# [Work to complete]
In the records, find each line where "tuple" occurs, and copy it.
--- Records for this task ---
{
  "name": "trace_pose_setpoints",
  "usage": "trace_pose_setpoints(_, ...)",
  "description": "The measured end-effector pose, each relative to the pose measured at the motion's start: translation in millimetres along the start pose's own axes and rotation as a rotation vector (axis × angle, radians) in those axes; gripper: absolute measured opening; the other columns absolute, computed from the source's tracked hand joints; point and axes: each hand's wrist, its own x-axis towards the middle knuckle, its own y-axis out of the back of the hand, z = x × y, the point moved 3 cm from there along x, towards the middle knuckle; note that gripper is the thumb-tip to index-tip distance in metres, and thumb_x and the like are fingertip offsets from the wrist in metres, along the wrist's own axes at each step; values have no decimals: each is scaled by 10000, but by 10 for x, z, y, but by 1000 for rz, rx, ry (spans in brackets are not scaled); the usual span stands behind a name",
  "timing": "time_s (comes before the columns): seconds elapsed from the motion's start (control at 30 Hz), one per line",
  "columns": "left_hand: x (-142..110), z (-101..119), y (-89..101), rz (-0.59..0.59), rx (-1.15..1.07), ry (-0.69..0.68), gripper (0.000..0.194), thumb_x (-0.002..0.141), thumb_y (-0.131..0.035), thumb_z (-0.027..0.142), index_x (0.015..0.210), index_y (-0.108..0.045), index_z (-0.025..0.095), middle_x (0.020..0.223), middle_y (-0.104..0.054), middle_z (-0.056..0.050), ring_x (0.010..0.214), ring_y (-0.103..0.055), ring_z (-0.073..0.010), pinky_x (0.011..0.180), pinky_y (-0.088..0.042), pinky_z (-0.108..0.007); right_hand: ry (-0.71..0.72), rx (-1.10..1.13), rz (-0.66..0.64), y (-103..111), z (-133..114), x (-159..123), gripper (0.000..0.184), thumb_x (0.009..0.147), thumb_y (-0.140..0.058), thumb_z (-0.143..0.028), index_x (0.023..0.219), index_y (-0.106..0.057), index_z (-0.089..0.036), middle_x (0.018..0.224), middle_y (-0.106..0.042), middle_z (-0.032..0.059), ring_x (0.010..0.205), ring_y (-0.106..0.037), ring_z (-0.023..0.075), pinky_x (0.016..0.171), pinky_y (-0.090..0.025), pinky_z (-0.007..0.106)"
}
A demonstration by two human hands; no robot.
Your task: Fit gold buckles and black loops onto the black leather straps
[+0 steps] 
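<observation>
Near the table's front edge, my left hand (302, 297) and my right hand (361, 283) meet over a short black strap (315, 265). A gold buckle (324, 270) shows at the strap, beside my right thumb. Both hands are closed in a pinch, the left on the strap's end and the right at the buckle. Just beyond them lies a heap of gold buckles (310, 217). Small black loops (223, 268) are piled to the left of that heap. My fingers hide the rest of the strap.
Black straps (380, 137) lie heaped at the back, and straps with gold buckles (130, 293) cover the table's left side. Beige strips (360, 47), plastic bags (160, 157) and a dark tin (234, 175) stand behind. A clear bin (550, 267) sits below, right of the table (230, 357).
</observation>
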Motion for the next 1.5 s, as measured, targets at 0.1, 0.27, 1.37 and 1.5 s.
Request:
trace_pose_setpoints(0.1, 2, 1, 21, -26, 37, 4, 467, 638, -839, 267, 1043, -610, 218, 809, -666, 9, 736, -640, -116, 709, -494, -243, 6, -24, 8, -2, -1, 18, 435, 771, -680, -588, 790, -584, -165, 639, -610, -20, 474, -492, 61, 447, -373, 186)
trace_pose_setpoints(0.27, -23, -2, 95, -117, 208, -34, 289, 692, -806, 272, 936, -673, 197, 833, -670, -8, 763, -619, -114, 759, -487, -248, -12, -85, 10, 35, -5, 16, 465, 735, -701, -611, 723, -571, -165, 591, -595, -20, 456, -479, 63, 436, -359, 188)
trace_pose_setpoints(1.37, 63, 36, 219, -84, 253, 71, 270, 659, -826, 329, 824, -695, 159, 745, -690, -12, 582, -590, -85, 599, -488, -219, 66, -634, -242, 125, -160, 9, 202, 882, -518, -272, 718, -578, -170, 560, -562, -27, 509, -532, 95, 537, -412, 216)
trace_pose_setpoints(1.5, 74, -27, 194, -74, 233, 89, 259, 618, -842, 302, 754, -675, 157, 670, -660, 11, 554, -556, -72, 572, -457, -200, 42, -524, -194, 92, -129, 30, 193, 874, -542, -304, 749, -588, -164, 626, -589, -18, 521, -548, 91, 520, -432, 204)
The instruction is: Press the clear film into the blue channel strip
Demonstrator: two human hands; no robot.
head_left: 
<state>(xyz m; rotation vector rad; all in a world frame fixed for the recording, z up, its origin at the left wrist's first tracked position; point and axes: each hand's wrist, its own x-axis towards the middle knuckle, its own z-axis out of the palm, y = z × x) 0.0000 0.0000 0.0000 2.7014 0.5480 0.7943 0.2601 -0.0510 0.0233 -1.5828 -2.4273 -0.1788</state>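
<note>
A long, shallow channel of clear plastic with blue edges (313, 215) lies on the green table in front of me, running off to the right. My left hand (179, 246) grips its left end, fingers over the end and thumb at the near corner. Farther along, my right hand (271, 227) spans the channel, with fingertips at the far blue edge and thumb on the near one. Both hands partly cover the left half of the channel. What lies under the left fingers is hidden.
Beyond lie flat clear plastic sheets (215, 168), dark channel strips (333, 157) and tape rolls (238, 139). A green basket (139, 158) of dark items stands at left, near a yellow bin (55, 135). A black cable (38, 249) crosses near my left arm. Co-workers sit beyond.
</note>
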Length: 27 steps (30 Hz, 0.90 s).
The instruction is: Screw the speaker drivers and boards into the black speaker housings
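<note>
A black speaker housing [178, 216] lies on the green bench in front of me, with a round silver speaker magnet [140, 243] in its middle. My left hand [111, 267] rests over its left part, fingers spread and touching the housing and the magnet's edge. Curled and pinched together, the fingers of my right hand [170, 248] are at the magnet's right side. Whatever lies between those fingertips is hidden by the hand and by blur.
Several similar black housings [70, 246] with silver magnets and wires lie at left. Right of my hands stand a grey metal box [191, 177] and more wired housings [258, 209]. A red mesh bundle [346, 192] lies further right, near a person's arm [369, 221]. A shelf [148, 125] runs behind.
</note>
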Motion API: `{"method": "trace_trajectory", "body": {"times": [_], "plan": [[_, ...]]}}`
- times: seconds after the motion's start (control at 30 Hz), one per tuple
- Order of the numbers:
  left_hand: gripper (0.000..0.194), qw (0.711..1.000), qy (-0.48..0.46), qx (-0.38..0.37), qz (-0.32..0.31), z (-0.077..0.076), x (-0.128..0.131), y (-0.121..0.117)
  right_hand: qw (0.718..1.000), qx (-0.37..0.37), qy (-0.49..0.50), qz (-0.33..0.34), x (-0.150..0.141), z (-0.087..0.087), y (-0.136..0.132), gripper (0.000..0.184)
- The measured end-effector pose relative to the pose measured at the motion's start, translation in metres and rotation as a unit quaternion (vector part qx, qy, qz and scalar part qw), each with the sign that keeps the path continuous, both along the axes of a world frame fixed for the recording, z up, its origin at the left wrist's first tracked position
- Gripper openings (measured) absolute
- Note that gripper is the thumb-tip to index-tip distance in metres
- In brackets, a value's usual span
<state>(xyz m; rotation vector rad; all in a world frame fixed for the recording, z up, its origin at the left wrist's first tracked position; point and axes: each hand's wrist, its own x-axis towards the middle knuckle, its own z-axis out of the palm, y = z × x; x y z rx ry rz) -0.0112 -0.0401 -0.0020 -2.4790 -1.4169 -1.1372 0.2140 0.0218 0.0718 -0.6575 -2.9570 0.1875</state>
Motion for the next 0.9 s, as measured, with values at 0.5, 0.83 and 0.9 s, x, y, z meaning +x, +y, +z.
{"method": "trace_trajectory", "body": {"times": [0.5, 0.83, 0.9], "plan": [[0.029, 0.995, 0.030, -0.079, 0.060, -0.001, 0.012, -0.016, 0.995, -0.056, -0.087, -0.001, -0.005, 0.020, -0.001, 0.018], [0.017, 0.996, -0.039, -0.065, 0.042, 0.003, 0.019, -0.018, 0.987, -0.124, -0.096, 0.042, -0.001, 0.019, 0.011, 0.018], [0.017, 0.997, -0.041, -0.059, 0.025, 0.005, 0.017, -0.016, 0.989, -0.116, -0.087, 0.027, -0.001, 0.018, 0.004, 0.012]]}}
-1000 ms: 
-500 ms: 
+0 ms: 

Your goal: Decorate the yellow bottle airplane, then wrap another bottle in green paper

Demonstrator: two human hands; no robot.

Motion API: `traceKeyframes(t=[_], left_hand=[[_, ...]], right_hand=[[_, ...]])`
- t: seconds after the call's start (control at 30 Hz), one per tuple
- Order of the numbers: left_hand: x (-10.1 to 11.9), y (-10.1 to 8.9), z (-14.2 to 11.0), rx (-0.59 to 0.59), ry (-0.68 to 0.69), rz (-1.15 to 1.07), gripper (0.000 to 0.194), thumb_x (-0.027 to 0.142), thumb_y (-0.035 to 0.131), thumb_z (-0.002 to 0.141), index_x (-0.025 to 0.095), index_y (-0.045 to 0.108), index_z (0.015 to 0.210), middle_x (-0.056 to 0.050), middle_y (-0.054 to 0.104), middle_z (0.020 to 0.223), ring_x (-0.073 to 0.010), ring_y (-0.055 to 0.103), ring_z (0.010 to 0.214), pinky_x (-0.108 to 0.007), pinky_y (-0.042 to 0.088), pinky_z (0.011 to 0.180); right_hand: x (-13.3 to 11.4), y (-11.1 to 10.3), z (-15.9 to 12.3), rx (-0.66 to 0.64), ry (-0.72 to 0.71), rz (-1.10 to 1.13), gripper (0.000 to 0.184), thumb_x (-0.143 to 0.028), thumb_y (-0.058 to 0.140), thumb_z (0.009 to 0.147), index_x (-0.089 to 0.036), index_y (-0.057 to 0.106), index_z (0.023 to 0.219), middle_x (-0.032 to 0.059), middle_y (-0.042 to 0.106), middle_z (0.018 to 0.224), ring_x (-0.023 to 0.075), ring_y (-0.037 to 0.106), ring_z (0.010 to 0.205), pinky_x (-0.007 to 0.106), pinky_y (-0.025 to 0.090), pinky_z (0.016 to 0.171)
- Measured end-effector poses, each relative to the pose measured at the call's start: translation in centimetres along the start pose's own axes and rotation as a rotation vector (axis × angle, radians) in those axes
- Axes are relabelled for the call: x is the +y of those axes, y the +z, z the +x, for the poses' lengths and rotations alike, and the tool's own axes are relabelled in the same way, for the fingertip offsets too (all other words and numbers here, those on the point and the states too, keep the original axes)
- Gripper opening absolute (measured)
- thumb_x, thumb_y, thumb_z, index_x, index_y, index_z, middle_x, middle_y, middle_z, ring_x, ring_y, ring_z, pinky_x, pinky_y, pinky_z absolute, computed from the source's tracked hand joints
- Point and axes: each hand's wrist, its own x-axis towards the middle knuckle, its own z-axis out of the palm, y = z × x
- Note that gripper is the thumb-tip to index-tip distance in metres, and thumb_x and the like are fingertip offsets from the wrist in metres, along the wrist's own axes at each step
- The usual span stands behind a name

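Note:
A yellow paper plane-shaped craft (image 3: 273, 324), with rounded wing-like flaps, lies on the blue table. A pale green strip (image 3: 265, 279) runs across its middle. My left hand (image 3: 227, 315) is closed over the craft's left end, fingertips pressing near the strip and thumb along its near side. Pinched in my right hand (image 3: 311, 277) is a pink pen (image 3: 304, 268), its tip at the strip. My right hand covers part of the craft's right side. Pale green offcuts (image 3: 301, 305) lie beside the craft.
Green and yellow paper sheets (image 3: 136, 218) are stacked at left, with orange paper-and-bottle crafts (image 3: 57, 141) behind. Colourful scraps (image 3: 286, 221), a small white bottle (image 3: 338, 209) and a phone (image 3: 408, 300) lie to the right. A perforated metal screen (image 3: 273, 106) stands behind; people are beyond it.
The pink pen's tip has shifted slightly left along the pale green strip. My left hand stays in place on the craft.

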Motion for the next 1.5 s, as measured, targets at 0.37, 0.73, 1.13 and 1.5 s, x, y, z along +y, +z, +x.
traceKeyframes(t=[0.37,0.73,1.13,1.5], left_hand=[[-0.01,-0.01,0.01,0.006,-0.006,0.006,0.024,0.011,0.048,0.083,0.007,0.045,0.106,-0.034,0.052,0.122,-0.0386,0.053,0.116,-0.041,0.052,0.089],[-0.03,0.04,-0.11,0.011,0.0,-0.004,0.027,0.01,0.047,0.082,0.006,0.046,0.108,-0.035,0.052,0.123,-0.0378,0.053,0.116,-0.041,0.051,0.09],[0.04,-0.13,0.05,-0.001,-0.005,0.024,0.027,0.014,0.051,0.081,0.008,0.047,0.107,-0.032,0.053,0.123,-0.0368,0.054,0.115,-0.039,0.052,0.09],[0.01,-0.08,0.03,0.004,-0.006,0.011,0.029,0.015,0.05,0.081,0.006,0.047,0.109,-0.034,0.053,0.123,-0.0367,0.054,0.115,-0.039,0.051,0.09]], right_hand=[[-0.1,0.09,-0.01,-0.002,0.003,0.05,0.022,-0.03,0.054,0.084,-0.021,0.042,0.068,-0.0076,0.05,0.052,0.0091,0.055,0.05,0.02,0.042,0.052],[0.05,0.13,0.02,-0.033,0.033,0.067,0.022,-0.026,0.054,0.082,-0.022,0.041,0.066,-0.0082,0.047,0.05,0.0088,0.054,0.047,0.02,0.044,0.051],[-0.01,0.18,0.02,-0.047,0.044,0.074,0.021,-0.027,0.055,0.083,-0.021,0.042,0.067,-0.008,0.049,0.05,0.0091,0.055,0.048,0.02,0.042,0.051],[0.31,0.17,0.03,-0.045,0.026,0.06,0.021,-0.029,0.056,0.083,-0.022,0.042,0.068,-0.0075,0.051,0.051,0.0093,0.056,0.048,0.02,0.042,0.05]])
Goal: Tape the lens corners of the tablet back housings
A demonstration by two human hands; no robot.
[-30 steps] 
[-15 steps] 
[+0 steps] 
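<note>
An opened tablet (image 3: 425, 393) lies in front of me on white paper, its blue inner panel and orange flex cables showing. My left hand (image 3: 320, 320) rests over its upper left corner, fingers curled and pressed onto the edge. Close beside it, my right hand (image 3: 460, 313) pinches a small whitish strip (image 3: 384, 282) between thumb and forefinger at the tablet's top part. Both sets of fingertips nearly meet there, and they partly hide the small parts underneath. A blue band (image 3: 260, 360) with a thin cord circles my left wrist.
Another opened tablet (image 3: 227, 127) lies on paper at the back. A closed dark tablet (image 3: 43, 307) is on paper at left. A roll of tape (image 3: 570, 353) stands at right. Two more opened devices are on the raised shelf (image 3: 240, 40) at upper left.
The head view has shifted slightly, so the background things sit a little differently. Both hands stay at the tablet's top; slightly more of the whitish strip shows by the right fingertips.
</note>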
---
# [Problem solution]
- times: seconds after the motion's start (control at 30 Hz), one per tuple
- t: seconds after the call's start (control at 30 Hz), one per tuple

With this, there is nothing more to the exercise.